Лазарет, конечно, есть. Но Джоан знает, и Тальбот знает тоже, что в лазарете заправляет старуха Уинифрид, та самая, у которой голос как будто скребут щеткой по каменной плите. А Уинифрид гостеприимной не назовешь, ее лазарет – закрытая келья, куда монахиня допускается, только когда этого требует ее состояние. Как правило, Уинифрид говорит, что недуг не опасен. Она отсылает сестру к ее болям, к молитве, к терпению, к милосердию Божьему. Только если Бог не может, к примеру, остановить кровотечение, Уинифрид открывает дверь, впуская монахиню и немного дневного света. И в сумраке своего логова лечит ее на свой манер.
– Джоан, почему бы тебе не наведаться в лазарет? Ты найдешь то, что ищешь. Если, конечно, ты ищешь что-то.
– Ты не хуже меня знаешь, что в лазарете я найду только Уинифрид и пятна сырости. Лазарет – не твоя кухня, Тальбот, в нем нет стойкого запаха копченого сала и осенних грибов. Уинифрид пахнет дохлой мышью и старыми юбками. Она ничему меня не научит. Она даже не может отличить петрушку от лавра… Так это – зверобой?
Джоан показывает на букетик бледно-желтых привядших цветочков.
– Да. Если у тебя зоркие глаза, ты сможешь увидеть крошечные дырочки в каждом лепестке.

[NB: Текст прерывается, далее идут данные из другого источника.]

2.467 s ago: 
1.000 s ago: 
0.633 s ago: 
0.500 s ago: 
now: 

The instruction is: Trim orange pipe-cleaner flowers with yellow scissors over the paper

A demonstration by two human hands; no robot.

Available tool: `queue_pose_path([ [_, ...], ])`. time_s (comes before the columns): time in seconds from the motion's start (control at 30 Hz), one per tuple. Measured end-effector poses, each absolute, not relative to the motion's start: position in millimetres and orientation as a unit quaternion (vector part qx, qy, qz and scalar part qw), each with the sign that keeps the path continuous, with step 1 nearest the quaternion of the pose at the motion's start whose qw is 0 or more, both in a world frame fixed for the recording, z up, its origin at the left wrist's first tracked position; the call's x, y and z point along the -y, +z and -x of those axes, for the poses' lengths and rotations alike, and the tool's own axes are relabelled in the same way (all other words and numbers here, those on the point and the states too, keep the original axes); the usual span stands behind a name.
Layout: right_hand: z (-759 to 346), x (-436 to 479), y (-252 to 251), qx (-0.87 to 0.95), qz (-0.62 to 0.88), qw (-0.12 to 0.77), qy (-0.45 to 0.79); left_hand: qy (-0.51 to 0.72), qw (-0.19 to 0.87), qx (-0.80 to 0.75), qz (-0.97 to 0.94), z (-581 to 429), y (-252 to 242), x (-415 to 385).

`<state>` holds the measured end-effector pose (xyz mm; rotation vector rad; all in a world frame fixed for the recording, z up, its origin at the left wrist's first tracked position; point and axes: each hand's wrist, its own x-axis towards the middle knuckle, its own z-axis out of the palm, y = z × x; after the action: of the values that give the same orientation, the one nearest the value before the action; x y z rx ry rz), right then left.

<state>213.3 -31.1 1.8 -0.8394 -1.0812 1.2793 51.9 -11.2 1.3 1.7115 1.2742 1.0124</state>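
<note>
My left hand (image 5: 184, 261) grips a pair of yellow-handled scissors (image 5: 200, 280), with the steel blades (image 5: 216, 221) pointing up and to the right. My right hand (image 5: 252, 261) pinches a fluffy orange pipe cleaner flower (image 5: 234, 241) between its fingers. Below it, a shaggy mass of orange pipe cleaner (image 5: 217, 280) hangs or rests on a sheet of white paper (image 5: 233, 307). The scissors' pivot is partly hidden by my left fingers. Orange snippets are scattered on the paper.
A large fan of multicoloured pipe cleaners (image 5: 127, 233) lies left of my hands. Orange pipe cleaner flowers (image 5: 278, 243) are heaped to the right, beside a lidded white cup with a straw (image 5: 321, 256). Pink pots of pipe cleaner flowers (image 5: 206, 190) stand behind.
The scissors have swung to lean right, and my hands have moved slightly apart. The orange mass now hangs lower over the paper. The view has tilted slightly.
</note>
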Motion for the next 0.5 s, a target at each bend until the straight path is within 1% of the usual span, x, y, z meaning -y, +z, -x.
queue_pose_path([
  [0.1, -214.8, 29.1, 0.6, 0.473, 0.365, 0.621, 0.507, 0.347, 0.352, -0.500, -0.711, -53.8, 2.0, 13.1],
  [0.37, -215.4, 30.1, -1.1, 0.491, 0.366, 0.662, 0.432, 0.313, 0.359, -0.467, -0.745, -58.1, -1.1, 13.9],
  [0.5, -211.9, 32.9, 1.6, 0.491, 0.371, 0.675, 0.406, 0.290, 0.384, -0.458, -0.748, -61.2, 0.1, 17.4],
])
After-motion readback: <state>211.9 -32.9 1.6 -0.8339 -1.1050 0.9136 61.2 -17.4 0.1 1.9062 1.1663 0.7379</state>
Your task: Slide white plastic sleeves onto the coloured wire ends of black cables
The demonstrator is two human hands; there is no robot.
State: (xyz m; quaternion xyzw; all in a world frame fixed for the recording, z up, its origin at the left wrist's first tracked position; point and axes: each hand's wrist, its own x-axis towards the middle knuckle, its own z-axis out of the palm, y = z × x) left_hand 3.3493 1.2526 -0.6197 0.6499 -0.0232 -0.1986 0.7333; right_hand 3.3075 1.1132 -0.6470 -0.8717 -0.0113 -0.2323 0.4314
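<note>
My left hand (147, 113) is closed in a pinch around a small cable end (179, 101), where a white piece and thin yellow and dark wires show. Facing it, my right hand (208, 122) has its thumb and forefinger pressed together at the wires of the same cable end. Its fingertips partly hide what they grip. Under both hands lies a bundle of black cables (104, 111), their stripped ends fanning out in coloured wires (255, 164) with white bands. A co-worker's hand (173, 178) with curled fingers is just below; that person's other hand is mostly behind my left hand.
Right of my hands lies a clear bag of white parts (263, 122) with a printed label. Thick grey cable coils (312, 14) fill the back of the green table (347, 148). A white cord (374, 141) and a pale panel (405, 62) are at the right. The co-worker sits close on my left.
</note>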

– И правда, я их вижу. Подумать только, что Господу нашему пришла в голову блажь проткнуть каждую дырочку булавкой.
– Не богохульствуй.
– Я и не богохульствую. Разве Бог не создал мир вплоть до мелочей? Если только Он не поручил эту работу ангелам. Ангелы – протыкатели дырочек. Это очень тонкая работа, смотри, сквозь них проходит свет.
– Джоан, лучше не трогай эти цветы.
– Из-за дырочек?
– Они ядовитые. Нехорошо, когда скотина ест эту траву. Иди вымой руки.
Джоан не обижается на сравнение со скотиной. Она идет мыть руки. И думает о том, как свет проходит сквозь такие крошечные дырочки. А пройдя сквозь дырочки, становится ли он клубком светящихся нитей?
* * *По здравом размышлении Джоан отвергла зверобой. Я узнала из уст второй Мэри, что Джоан под предлогом познакомиться с определенным способом написания букв попросила у аббатисы разрешения посмотреть труд под названием Liber conservationis sanitatis senis[12] некого Гвидо да Виджевано. Это очень древняя книга, и я понятия не имею, после каких странствий она попала в наше аббатство. Даже аббатиса не знает точно ее происхождения. Она, вероятно, ни разу ее не открывала, в отличие от Джоан, которая не раз с головой уходила в этот трактат о «сохранении здоровья стариков». Пусть она и не старуха и вовсе не ищет в нем способа сохранить здоровье. Она медленно переворачивала тяжелые страницы Liber conservationis в надежде найти то, что искала, противоположность лекарству, вещество, способное не умертвить, но вызвать подобие смерти. Немного смекалки, сказала она себе, и у нее получится превратить целебную микстуру в пагубное зелье. Но она не успела, аббатиса сочла, что Джоан слишком много времени посвящает этой Liber и недостаточно – Священному писанию. Она изгнала Джоан из нашей скромной библиотеки и заперла Liber в таком тайном месте, что она, должно быть, лежит там и по сей день. Там и кончит забытой.